Work required:
Whenever a line of the data below holds the string "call", copy that line.

Material provided:
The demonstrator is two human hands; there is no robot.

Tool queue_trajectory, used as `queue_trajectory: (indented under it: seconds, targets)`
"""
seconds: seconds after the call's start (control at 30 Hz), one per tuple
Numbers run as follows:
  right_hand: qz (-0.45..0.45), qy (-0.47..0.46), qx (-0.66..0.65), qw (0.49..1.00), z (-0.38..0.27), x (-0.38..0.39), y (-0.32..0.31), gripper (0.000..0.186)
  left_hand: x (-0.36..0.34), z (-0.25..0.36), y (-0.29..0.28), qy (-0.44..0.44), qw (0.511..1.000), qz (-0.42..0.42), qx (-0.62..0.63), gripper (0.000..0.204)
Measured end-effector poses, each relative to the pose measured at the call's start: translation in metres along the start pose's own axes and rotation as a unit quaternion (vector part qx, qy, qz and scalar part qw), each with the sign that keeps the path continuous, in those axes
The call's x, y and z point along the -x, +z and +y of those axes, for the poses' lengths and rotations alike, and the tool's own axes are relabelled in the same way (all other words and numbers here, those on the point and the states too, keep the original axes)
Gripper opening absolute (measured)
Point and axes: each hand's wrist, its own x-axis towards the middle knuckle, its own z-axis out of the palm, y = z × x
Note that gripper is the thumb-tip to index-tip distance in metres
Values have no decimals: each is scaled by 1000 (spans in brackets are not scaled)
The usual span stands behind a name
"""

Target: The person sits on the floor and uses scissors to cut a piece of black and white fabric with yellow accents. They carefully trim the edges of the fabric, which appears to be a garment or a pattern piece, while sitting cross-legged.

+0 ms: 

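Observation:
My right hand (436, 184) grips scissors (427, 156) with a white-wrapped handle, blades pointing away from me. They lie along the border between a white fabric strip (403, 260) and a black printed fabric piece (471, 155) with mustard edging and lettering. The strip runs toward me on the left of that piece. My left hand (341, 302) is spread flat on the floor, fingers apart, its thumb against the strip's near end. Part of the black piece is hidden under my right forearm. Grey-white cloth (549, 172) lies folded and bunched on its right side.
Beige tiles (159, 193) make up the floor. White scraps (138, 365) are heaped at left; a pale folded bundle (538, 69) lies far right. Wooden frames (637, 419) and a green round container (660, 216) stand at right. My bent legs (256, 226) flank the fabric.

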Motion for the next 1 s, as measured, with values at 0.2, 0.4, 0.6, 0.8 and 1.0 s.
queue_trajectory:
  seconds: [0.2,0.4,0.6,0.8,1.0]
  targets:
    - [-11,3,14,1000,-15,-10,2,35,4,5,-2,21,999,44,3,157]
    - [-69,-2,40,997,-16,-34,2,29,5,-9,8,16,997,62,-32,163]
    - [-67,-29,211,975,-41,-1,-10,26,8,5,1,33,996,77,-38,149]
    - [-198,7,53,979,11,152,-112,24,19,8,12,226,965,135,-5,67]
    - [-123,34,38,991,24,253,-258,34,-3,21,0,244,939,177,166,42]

Solution below:
seconds: seconds after the call's start (control at 30 Hz), one per tuple
Measured end-effector poses, each relative to the pose measured at the call's start: translation in metres along the start pose's own axes and rotation as a unit quaternion (vector part qx, qy, qz and scalar part qw), each with the sign that keeps the path continuous, in those axes
The call's x, y and z point along the -x, +z and +y of those axes, for the poses' lengths and rotations alike, and the tool's own axes are relabelled in the same way (all other words and numbers here, those on the point and the states too, keep the original axes)

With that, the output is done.